The bland assumption that the Church’s life will continue to be fruitful so long as we go on praying and cultivating our souls, irrespective of whether we trouble to think and talk Christianly, and therefore theologically, about anything we or others may do or say, may turn out to have dire results.Already the deference shown to Christian attitudes is wearing thin in some circles. The conventional polite allowance that at least “there must be something in it – something behind the line these Christians take” is made with increasing grudgingness.
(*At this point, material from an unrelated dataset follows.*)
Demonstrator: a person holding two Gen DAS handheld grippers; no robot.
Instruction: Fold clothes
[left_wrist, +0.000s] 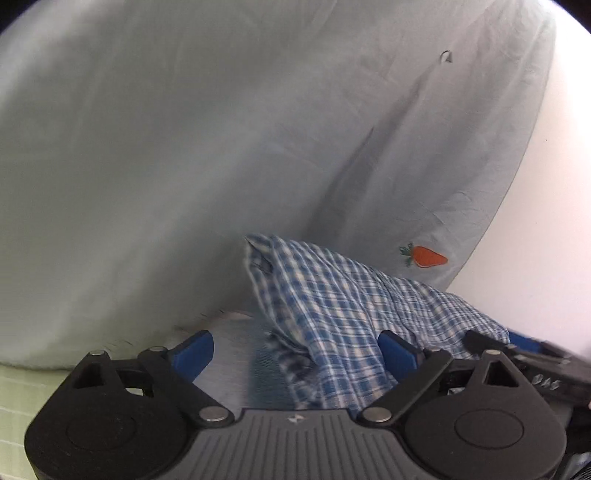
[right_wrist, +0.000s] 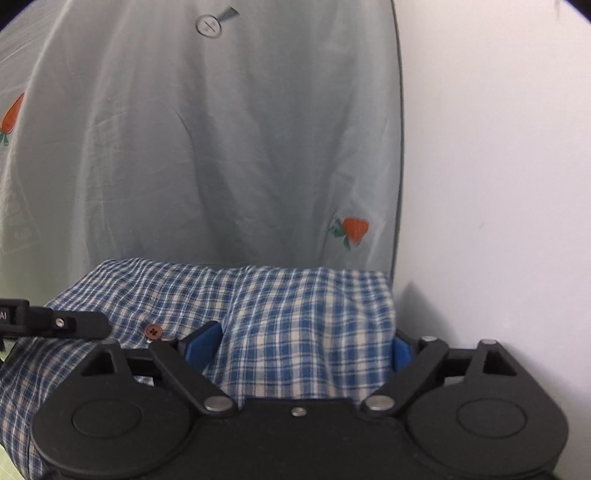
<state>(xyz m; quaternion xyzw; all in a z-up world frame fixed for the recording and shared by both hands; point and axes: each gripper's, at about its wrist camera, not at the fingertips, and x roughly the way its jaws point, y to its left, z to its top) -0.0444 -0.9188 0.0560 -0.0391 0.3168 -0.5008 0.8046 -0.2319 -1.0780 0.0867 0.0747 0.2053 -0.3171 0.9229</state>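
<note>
While plaid shirt (right_wrist: 295, 317) lies bunched, left gripper (left_wrist: 295, 354) spread wide; right gripper (right_wrist: 306, 347) spread, pinching nothing.

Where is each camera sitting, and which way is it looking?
Left wrist view: sits on the left hand-held gripper, looking forward past its open blue fingers at the blue checked shirt and a pale cloth with a carrot print; the right hand-held gripper pokes in at the right edge.
Right wrist view: sits on the right hand-held gripper, open over the checked shirt, facing the pale cloth and white wall.
Both views share the shirt, the cloth and the wall.
</note>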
The suspicion grows apace that our inhibiting slogans are mere postures concealing an arid emptiness, mere expressions of an irrational resistance to progress. …
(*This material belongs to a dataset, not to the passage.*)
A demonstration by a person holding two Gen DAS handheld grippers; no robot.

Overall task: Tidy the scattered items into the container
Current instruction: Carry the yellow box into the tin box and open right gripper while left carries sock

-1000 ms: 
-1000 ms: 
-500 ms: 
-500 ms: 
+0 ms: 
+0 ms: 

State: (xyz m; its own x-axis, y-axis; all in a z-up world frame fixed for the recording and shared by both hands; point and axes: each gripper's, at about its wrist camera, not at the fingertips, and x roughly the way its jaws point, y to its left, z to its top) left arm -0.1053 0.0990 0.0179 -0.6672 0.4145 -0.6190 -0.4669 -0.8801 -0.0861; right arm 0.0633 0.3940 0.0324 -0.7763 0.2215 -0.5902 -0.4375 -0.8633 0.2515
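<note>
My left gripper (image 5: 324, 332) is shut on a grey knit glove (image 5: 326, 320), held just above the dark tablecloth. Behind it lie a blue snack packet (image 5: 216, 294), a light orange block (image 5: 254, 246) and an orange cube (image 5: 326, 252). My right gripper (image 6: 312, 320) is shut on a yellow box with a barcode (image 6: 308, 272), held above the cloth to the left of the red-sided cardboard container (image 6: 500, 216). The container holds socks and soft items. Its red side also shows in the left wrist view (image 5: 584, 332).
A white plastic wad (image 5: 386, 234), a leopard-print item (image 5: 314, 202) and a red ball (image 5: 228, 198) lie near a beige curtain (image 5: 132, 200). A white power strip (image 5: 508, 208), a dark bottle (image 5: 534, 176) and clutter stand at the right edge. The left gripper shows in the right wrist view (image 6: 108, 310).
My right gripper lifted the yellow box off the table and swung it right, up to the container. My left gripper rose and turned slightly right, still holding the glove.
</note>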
Much of the loss of a Christian mind can be attributed to an inadequate view of God.
For the task of reestablishing the notion of God’s authority is obstructed not only by the depreciation of authority itself, but also by a false, pre-established picture of God—found even within the church. … Certainly, the church has preserved the concept of a loving God, a merciful God, a compassionate God. But have Christians generally themselves any vivid sense of God’s power and dominion? Do we, when we worship God, or when we reflect on His nature, catch a clear echo of His resounding and indomitable majesty?… It cannot be denied that this is the God we are supposed to worship—not just a companionable God who is to be sidled up to and nestled against, but an awesome God before whom the worshipper prostrates himself, a wrathful God whose raised right arm can shake the universe. …
The marks of truth, as Christianly conceived, are that it is supernaturally grounded not developed within nature; that it is objective and not subjective; that it is a revelation and not a construction; that it is discovered by inquiry and not elected by a majority vote; that it is authoritative and not a matter of personal choice.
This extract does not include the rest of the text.